** Work task **
Once the line containing "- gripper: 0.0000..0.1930" is found in the records below, return it and each following line exactly, up to and including the line containing "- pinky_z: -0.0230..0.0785", and nothing else.

** Data supplied **
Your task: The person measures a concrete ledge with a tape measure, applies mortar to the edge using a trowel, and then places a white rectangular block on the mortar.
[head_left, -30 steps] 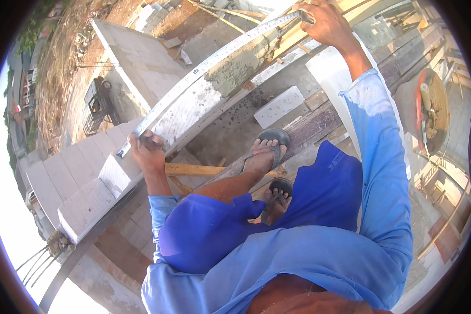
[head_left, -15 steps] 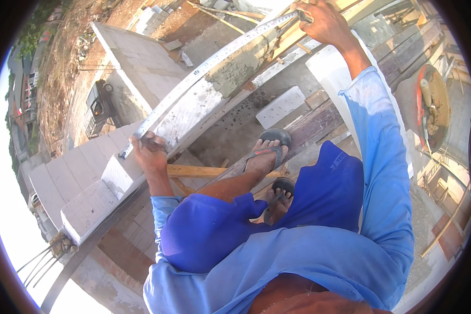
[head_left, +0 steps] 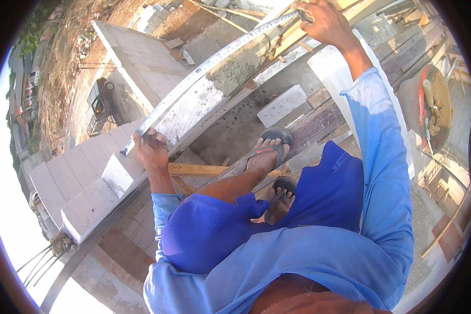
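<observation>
A white tape measure [head_left: 200, 71] is stretched along the outer edge of a pale block wall [head_left: 191, 112]. Near its lower left end, my left hand [head_left: 152, 152] is closed on the blade and rests at the wall top; a dark bit shows at its fingers, too unclear to name. At the far upper end, my right hand [head_left: 327, 23] grips the tape, with a dark piece under the fingers. Grey mortar [head_left: 233, 76] coats part of the wall between my hands.
My sandalled feet [head_left: 269, 152] stand on wooden planks [head_left: 314, 128] beside the wall. A white block [head_left: 282, 106] lies nearby. To the right is a round mortar pan [head_left: 438, 107] with a red-edged tool. Beyond the wall is a drop toward a parked vehicle [head_left: 103, 99].
My left hand and the tape's near end have shifted very slightly up and right along the wall. The right hand stays almost in place.
</observation>
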Available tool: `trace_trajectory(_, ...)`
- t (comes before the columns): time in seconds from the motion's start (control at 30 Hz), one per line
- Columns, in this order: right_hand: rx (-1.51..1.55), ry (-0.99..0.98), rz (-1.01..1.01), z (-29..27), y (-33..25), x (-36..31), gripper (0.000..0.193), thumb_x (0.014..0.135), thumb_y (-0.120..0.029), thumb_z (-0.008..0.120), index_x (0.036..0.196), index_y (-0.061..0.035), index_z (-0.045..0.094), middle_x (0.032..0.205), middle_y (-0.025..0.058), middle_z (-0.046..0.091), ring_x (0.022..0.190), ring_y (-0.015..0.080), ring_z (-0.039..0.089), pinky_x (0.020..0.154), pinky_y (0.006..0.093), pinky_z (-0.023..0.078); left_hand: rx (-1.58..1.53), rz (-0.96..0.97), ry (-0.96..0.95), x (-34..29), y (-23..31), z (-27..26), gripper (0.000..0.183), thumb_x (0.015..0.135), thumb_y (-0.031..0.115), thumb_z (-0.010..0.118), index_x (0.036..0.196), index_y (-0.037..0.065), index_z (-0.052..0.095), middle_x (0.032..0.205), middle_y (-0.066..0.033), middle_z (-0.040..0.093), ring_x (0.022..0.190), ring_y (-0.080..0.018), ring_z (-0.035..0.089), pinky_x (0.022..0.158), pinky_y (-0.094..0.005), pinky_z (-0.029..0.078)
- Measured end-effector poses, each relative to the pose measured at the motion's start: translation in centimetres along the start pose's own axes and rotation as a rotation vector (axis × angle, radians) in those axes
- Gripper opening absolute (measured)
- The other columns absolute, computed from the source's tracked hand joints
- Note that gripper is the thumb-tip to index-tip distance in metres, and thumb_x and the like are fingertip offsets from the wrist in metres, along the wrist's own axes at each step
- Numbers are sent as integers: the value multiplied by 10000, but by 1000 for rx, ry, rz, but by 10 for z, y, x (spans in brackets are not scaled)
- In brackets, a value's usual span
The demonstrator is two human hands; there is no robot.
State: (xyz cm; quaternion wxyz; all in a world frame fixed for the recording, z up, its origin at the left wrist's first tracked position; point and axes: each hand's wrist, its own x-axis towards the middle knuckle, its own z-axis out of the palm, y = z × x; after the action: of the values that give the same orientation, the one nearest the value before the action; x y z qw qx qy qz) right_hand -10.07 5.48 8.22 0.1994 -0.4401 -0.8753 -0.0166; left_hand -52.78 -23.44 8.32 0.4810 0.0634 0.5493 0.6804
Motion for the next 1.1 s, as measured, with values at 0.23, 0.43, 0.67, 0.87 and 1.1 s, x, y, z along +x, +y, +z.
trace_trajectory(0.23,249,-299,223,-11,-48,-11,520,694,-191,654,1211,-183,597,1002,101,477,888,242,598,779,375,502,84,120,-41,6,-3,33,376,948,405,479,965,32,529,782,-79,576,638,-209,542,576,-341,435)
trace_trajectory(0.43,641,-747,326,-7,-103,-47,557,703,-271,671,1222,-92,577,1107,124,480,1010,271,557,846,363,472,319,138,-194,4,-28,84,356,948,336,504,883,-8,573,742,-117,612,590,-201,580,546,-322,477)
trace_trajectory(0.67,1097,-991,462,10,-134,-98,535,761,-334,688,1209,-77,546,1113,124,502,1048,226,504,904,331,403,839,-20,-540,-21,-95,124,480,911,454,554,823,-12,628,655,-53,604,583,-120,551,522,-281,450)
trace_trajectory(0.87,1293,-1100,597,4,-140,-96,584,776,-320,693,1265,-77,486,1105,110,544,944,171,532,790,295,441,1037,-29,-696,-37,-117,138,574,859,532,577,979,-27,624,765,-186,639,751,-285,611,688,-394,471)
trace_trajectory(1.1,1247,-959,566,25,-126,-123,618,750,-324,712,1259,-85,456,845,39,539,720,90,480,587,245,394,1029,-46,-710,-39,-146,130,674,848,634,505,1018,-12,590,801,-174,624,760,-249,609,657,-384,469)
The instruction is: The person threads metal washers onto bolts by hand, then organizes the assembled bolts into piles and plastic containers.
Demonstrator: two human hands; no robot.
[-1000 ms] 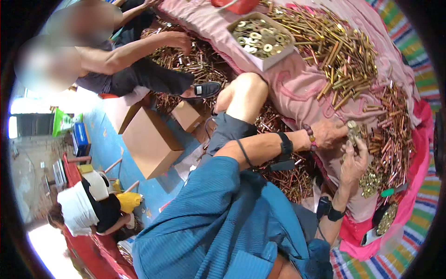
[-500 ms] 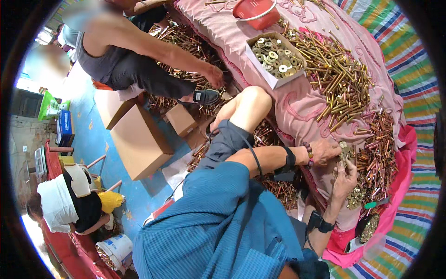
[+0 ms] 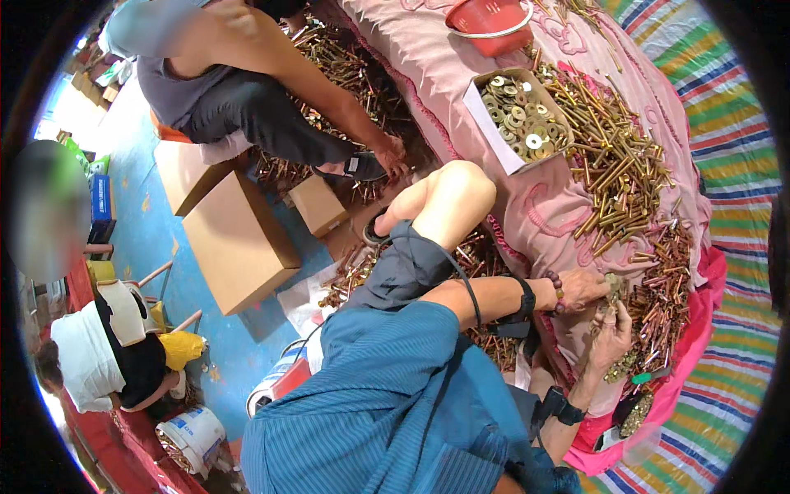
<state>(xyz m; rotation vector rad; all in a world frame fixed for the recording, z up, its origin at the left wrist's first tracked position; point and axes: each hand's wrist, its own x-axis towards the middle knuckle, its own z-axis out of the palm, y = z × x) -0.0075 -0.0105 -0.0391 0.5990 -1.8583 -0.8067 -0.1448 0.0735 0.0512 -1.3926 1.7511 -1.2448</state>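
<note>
My left hand (image 3: 580,290), with a beaded bracelet, is closed with its fingertips on small dull-brass pieces (image 3: 615,288) that look like washers. Close below it, my right hand (image 3: 609,337) is closed in a pinch, palm side showing; whatever lies between its fingers is too small to name. Both hands are over the pink quilted cloth (image 3: 547,210). Beyond my fingertips lies a heap of coppery bolts (image 3: 662,309). Small brass nuts (image 3: 615,370) are heaped beside my right wrist, partly hidden by it.
An open box (image 3: 491,132) of washers sits beside long yellowish bolts (image 3: 613,173); a red bucket (image 3: 494,29) stands behind it. A green-handled tool (image 3: 642,379) lies near the nuts. At left, a co-worker's hand (image 3: 391,155) reaches toward bolts on the floor, near cardboard boxes (image 3: 243,247).
The view has shifted slightly, so the washer box and bucket appear farther right. My hands stay together at the small pieces, the fingertips now closer. The co-worker's hand remains low near the floor bolts.
</note>
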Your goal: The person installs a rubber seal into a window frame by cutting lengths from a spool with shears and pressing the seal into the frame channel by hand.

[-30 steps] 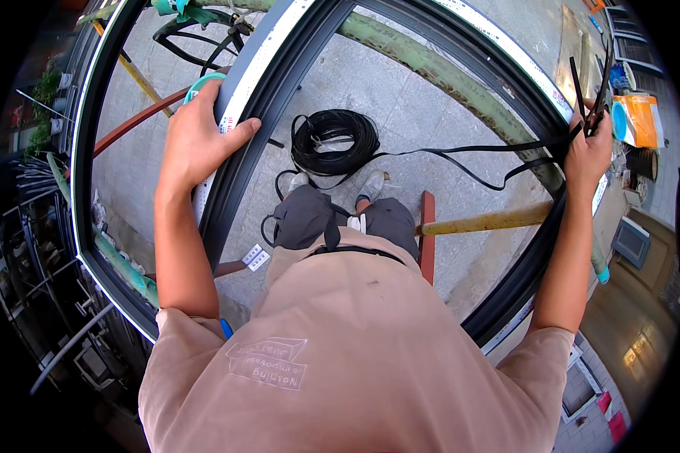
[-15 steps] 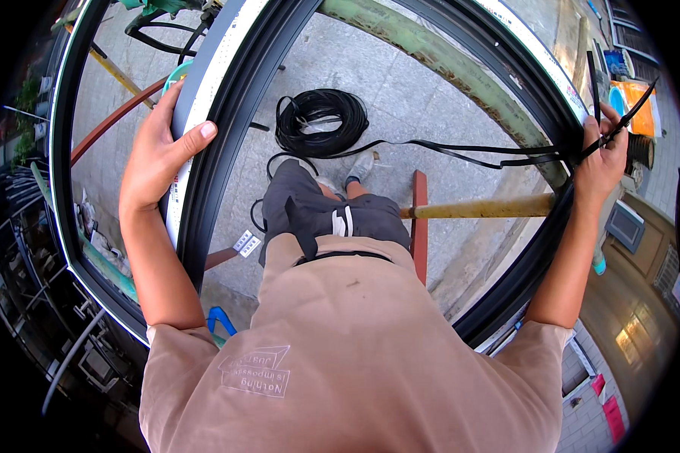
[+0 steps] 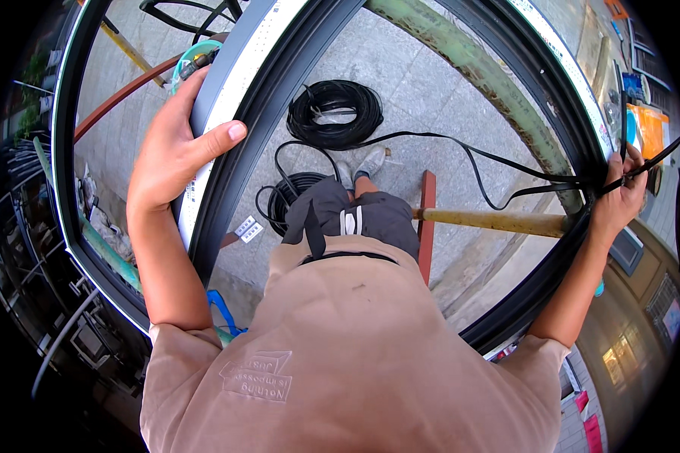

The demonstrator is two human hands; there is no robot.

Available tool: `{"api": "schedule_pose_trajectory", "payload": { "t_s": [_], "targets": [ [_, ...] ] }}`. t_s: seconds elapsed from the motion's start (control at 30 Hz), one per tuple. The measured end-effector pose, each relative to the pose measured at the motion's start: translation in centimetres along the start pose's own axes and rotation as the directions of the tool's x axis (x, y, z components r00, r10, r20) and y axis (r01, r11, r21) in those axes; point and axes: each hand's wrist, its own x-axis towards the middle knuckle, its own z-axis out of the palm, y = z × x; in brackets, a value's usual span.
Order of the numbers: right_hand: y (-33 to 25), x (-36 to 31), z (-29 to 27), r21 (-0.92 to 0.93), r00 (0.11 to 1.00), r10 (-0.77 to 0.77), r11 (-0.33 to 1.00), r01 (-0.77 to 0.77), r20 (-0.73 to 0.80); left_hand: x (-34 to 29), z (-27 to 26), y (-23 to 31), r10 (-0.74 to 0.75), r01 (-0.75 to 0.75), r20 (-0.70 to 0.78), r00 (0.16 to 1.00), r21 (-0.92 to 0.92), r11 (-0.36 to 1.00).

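Note:
A large dark grey window frame [image 3: 243,83] with white film on its faces surrounds the space in front of my body. My left hand [image 3: 166,155] grips its left bar, thumb across the white face and fingers over the outer edge. At the right-hand bar, my right hand [image 3: 619,192] pinches a thin black rubber strip [image 3: 446,136], whose loose ends stick out past the fingers. The strip runs in a slack loop across the opening to a black coil [image 3: 366,109] on the ground. A second coil [image 3: 279,200] lies partly behind my shorts.
Below the frame are a rusty green pipe [image 3: 468,64], a yellow pole [image 3: 499,221] and a red metal bar [image 3: 427,189]. A teal tub [image 3: 180,74] with tools stands beyond my left hand. An orange bag [image 3: 648,128] lies at the far right.
The strip between the coil and my right hand has gone from nearly straight to a hanging loop. My right hand sits slightly lower and farther right in view; more of the second coil shows.

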Motion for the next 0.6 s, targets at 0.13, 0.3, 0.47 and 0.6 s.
{"api": "schedule_pose_trajectory", "payload": {
  "t_s": [0.13, 0.3, 0.47, 0.6],
  "targets": [
    [0.1, -0.2, -0.2, 0.007, 1.0, 0.001, 1.0, -0.001, -0.018, -0.1, 0.4, -0.5, 0.052, -0.052, -0.001, 0.999, -0.013, 0.999],
    [0.5, -0.1, 0.4, -0.072, 0.998, -0.042, 0.997, 0.038, -0.05, -0.4, 0.3, -0.1, 0.05, -0.05, 0.01, 0.999, 0.07, 0.996],
    [-0.9, 0.3, 0.5, -0.098, 1.0, -0.017, 0.995, 0.015, -0.026, -0.5, 0.2, -0.2, 0.055, -0.056, 0.022, 0.998, 0.043, 0.998],
    [-0.8, -0.2, 0.1, -0.087, 0.998, 0.057, 0.994, -0.059, -0.025, -0.3, -0.1, 0.4, 0.033, -0.036, 0.038, 0.999, 0.079, 0.996]
  ]
}}
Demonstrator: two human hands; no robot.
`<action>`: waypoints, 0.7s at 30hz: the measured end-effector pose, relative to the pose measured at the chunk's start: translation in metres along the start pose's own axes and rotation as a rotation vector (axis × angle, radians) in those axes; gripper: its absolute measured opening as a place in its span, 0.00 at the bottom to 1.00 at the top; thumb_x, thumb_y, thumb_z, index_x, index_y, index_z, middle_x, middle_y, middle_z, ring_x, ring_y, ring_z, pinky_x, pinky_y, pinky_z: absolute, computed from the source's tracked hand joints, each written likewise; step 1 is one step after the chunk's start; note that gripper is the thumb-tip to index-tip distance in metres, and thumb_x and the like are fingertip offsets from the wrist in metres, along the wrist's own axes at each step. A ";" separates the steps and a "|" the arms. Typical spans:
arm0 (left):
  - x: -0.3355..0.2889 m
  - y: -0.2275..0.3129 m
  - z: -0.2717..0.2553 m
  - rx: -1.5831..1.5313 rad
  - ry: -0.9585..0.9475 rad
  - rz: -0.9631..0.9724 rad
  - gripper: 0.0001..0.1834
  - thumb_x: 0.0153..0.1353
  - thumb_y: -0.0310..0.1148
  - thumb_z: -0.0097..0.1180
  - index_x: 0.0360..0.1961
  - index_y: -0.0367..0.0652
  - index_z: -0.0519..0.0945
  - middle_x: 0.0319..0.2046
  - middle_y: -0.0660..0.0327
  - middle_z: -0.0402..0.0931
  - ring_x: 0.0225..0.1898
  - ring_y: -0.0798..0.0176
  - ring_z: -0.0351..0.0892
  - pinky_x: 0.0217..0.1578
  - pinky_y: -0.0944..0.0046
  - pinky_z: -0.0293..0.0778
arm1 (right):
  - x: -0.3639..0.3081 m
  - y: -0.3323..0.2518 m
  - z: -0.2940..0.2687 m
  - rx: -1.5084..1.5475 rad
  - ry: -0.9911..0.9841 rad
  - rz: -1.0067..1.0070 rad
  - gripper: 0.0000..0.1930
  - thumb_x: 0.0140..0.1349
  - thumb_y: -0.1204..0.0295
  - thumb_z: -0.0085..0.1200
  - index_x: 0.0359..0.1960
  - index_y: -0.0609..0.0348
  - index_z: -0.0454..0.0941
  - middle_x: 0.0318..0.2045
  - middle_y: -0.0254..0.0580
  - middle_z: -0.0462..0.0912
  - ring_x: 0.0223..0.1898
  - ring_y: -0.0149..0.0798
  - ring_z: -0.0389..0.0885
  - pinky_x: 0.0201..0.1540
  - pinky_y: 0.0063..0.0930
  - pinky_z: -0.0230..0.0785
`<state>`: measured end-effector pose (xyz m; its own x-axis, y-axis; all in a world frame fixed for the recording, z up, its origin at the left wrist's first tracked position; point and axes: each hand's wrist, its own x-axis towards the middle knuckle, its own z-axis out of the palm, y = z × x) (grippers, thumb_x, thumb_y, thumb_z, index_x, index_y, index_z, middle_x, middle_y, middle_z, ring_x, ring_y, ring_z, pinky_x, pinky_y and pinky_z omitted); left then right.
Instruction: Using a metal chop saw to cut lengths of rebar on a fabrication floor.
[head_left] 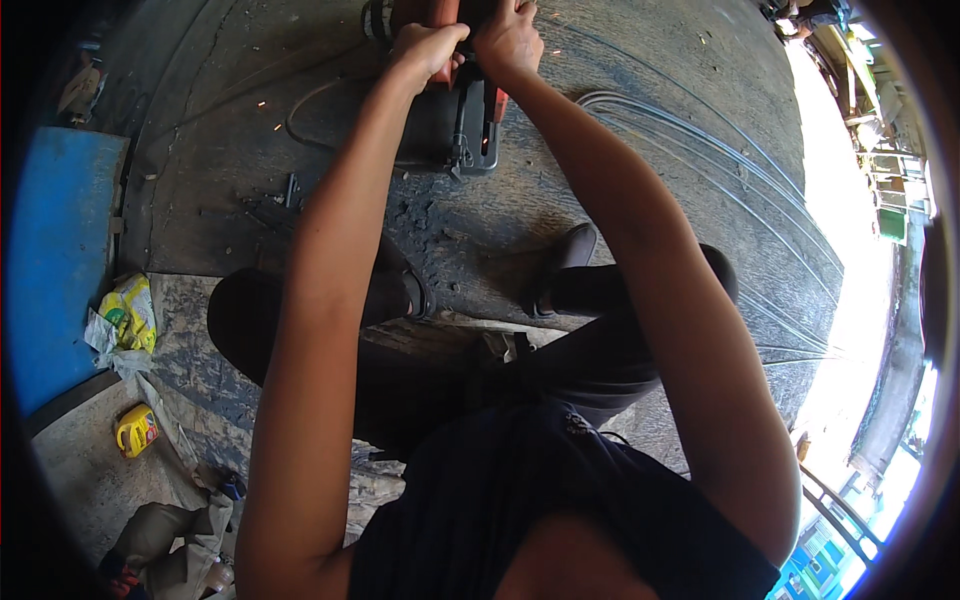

** Answer space **
  - gripper: 0.0000..0.1930
  - thumb_x: 0.0140..0.1349
  - thumb_y: -0.1204..0.0295
  - thumb_z: -0.0085..0.1200
  - index_x: 0.0359..0.1960
  - index_y: -0.0609..0.0348
  - index_z: -0.0454..0.0941
  - middle_x: 0.0318..0.2045
  - middle_y: -0.0254..0.0580
  - middle_z: -0.0462..0.0912
  - ring_x: 0.0223..0.1898
  - ring_y: -0.0149..0.0798
  - ring_z: -0.0389..0.0885
  - pinky_x: 0.0201..0.1540
  - pinky_y: 0.0063..0.0930
  - pinky_z: -0.0230..0.0785

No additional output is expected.